Work to complete - Retype the entries in full.

(Records shown)

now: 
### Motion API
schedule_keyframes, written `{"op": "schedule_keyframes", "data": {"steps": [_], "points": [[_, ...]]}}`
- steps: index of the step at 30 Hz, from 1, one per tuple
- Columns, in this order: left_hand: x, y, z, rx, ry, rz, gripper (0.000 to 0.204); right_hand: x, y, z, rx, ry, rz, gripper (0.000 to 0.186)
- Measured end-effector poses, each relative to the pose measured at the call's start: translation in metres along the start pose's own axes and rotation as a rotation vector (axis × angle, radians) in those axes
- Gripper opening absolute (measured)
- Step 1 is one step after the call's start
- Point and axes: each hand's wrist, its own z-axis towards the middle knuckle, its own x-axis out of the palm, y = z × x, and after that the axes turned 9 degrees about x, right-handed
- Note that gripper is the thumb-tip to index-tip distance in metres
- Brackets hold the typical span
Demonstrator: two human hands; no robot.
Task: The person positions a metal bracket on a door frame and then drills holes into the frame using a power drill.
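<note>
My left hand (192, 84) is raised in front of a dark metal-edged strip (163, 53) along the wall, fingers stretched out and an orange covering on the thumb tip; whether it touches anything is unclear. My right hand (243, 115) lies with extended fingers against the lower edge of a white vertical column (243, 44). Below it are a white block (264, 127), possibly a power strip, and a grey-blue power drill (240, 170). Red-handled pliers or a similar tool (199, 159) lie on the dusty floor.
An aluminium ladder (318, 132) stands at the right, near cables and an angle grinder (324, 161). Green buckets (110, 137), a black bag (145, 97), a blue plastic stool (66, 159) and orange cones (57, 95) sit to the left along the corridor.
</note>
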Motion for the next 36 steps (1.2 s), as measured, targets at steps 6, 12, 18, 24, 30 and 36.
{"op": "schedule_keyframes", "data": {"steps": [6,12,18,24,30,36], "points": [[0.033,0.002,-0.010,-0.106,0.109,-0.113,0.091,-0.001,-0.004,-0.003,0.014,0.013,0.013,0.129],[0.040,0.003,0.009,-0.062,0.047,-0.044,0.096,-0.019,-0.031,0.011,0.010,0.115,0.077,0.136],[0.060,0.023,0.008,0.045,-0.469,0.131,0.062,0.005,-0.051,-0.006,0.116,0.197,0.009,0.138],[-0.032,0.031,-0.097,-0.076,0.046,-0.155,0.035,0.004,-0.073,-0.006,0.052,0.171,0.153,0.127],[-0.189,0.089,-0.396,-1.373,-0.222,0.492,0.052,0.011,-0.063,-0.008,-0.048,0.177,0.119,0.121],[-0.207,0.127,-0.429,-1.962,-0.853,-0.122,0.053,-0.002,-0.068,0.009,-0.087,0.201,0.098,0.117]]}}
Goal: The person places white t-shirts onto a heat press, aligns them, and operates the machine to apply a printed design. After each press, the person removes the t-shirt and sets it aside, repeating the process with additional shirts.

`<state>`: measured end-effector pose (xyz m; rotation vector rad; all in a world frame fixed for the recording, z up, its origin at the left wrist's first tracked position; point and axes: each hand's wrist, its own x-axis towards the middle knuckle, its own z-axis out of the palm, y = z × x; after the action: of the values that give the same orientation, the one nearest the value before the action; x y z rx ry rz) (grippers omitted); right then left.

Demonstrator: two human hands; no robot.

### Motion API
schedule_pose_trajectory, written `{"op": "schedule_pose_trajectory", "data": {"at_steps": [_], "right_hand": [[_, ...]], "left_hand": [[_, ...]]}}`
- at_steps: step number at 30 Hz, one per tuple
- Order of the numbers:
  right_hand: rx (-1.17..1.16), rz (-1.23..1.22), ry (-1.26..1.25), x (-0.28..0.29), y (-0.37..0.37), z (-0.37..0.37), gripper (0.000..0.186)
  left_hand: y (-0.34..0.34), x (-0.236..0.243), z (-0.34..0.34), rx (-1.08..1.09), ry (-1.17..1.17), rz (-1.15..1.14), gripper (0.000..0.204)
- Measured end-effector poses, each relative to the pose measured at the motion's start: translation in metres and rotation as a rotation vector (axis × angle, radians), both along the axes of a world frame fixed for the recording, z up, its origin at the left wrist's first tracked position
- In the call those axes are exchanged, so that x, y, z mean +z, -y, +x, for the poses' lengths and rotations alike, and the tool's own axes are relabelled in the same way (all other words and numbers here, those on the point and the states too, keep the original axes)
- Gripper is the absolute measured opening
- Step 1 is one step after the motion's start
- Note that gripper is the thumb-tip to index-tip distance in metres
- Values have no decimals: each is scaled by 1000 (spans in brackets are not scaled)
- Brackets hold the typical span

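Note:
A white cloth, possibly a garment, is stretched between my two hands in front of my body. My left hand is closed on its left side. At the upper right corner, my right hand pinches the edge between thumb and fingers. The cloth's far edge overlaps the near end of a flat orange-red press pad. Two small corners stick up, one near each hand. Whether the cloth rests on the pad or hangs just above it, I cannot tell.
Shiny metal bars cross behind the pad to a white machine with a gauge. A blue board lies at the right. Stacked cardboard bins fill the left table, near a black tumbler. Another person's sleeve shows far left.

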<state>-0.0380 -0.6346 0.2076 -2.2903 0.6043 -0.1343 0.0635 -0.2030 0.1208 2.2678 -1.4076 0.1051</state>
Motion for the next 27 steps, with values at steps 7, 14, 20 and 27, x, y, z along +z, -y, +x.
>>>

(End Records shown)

Output of the task -
now: 
### Motion API
schedule_keyframes, written `{"op": "schedule_keyframes", "data": {"steps": [_], "points": [[_, ...]]}}`
- steps: index of the step at 30 Hz, from 1, one per tuple
- Columns, in this order: left_hand: x, y, z, rx, ry, rz, gripper (0.000 to 0.204); right_hand: x, y, z, rx, ry, rz, gripper (0.000 to 0.186)
- Measured end-effector poses, each relative to the pose measured at the call's start: translation in metres along the start pose's own axes and rotation as a rotation vector (axis × angle, radians) in those axes
- Gripper opening absolute (measured)
- Step 1 is one step after the call's start
- Point and axes: each hand's wrist, its own z-axis towards the middle knuckle, its own x-axis out of the palm, y = z × x, and after that the axes turned 9 degrees about x, right-handed
- Note that gripper is the thumb-tip to index-tip distance in metres
- Brackets hold the typical span
Demonstrator: two human hands; no robot.
Task: The person positions a metal bracket on a door frame and then drills holes into the frame using a power drill.
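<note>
My left hand (192, 84) is raised in front of a dark metal-edged strip (163, 53) along the wall, fingers stretched out and an orange covering on the thumb tip; whether it touches anything is unclear. My right hand (243, 115) lies with extended fingers against the lower edge of a white vertical column (243, 44). Below it are a white block (264, 127), possibly a power strip, and a grey-blue power drill (240, 170). Red-handled pliers or a similar tool (199, 159) lie on the dusty floor.
An aluminium ladder (318, 132) stands at the right, near cables and an angle grinder (324, 161). Green buckets (110, 137), a black bag (145, 97), a blue plastic stool (66, 159) and orange cones (57, 95) sit to the left along the corridor.
</note>
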Motion for the next 36 steps (1.2 s), as measured, targets at steps 6, 12, 18, 24, 30 and 36.
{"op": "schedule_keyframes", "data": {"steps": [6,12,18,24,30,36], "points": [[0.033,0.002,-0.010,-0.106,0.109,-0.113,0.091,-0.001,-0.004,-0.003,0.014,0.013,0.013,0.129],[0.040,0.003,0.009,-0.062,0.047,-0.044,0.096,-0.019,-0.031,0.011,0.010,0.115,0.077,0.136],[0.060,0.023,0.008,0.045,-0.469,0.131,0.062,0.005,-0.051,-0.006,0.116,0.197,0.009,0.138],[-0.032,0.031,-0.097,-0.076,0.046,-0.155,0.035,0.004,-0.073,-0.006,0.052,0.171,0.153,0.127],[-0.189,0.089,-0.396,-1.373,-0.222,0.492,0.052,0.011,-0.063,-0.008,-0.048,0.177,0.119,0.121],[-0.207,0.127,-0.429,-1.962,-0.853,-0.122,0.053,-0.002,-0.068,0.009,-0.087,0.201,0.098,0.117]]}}
Goal: The person places white t-shirts onto a heat press, aligns them, and operates the machine to apply a printed design. After each press, the person removes the t-shirt and sets it aside, repeating the process with additional shirts.

`<state>`: measured end-effector pose (xyz m; rotation vector rad; all in a world frame fixed for the recording, z up, its origin at the left wrist's first tracked position; point and axes: each hand's wrist, its own x-axis towards the middle knuckle, its own z-axis out of the palm, y = z × x; after the action: of the values that give the same orientation, the one nearest the value before the action; x y z rx ry rz) (grippers omitted); right then left.

Demonstrator: two human hands; no robot.

### Motion API
schedule_pose_trajectory, written `{"op": "schedule_pose_trajectory", "data": {"at_steps": [_], "right_hand": [[_, ...]], "left_hand": [[_, ...]]}}`
- at_steps: step number at 30 Hz, one per tuple
- Order of the numbers:
  right_hand: rx (-1.17..1.16), rz (-1.23..1.22), ry (-1.26..1.25), x (-0.28..0.29), y (-0.37..0.37), z (-0.37..0.37), gripper (0.000..0.186)
  left_hand: y (-0.34..0.34), x (-0.236..0.243), z (-0.34..0.34), rx (-1.08..1.09), ry (-1.17..1.17), rz (-1.15..1.14), gripper (0.000..0.204)
- Measured end-effector poses, each relative to the pose measured at the motion's start: translation in metres and rotation as a rotation vector (axis × angle, radians), both along the axes of a world frame fixed for the recording, z up, its origin at the left wrist's first tracked position
- In the call those axes are exchanged, so that x, y, z mean +z, -y, +x, for the poses' lengths and rotations alike, and the tool's own axes are relabelled in the same way (all other words and numbers here, those on the point and the states too, keep the original axes)
- Gripper is the absolute measured opening
- Step 1 is one step after the motion's start
- Note that gripper is the thumb-tip to index-tip distance in metres
- Values have no decimals: each is scaled by 1000 (spans in brackets are not scaled)
- Brackets hold the typical span

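Note:
A white cloth, possibly a garment, is stretched between my two hands in front of my body. My left hand is closed on its left side. At the upper right corner, my right hand pinches the edge between thumb and fingers. The cloth's far edge overlaps the near end of a flat orange-red press pad. Two small corners stick up, one near each hand. Whether the cloth rests on the pad or hangs just above it, I cannot tell.
Shiny metal bars cross behind the pad to a white machine with a gauge. A blue board lies at the right. Stacked cardboard bins fill the left table, near a black tumbler. Another person's sleeve shows far left.
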
<state>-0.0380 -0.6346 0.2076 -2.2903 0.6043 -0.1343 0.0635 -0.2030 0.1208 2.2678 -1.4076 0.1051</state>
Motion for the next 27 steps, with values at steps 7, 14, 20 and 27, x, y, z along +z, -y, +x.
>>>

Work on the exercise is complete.